Okay, hands? Do I see hands? Yes? Question over there?
What is the most famous line from Yeats’s The Second Coming doing at the end of this sentence? And why didn’t Flanagan write “slouched” instead of “stalked”? Though stalked is good super-modelogically, Yeats writes “slouches,” and supermodels also slouch…
But this is a quibble: By tossing into her review without comment this phrase from the crisis-ridden twentieth century’s highest-cultural poetic expression, Flanagan signals the base futility of her endeavor as well as the fun that might be had with it. Readers appreciate this sort of thing: The reduction of Yeats’s terrifying apocalyptic heartless beast to the runway robot’s belle indifférence … See what our world has come to kinda thing…
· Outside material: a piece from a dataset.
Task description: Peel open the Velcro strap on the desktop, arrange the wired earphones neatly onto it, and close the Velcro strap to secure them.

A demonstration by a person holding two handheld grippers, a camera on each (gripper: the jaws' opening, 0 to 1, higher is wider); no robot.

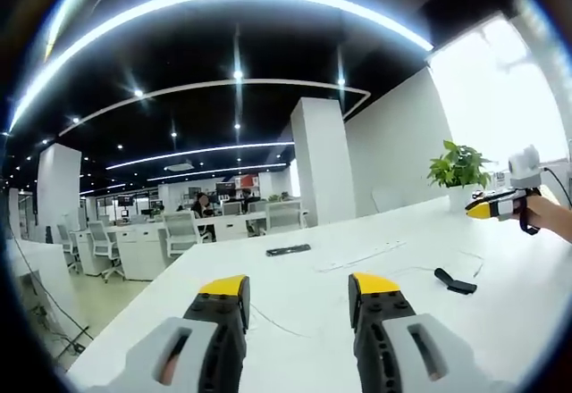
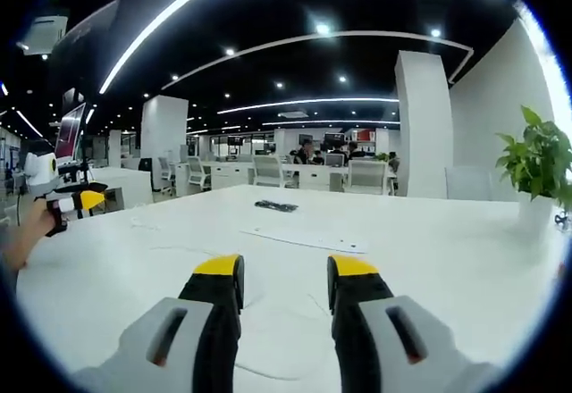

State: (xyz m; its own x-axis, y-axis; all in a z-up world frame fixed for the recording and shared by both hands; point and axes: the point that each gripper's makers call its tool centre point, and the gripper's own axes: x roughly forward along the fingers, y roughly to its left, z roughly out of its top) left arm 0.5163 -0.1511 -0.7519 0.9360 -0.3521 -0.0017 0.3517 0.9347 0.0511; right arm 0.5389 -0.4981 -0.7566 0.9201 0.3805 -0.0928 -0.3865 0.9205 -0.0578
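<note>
**Both grippers high and empty; thin cable and small strap are easy to miss**

Left gripper view: the left gripper (image 1: 298,299) hangs above the white desktop (image 1: 384,232) with its jaws spread and nothing between them. A small dark piece, likely the Velcro strap (image 1: 455,281), lies on the desk ahead to the right, and a thin white line near it looks like the earphone cable (image 1: 393,271), though it is too faint to be sure. A second dark object (image 1: 288,250) lies farther back. The right gripper (image 1: 487,207) enters from the right, held by a hand (image 1: 550,216) well above the desk near a potted plant (image 1: 458,171). The risk here is reaching for the wrong dark item.

Right gripper view: the right gripper (image 2: 284,277) is level over the desktop (image 2: 429,250), jaws apart and empty. The left gripper (image 2: 85,200) shows far left. A faint cable (image 2: 268,371) crosses the desk just under the jaws; white on white, it could snag or be dragged unnoticed during descent.
</note>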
“I was there at the beginning,” [the ex-BFF] tells us, as though she had witnessed the separation of the Earth from the firmament, not bumped into a model in the Vogue offices.
Again grand Biblical/planetary language of inception is invoked in the context of the start of a chick flick.
[The BFF] describes working the inauguration as the 13th labor of Hercules…
Grand mythic sweep…
When [the BFF] explains that [Melania] will have to wear the clothes of an American designer to the inauguration, Melania is horrified. Her soul wounded, she cries out to the gods: “But I want to wear Lagerfeld!”
[Trump’s] three-pronged strategy of political suicide and public health disaster came together seamlessly last night in Omaha, Nebraska. Before stranding thousands of his hapless followers in the cold, ink-black darkness outside of the airport, the president babbled on for two minutes about this inscrutable non-scandal (“Vice President Biden was directly involved and personally involved in establishing corrupt business dealing with China and getting money for it”) and then repeatedly made fun of the media for covering the coronavirus: “But you notice the fake news now, right? All they talk about is COVID, COVID, COVID, COVID, COVID. And we’ve made such progress it’s incredible.”
Is the president on meth? Nebraska is a virus hotspot.
A chilling alternative, however fanciful, could arise if Trump flees abroad after losing a close, viciously contested election. Hunkered down in a foreign country willing to provide sanctuary, he could conceivably style himself a “president in exile” and incite his die-hard American followers to resist the election results.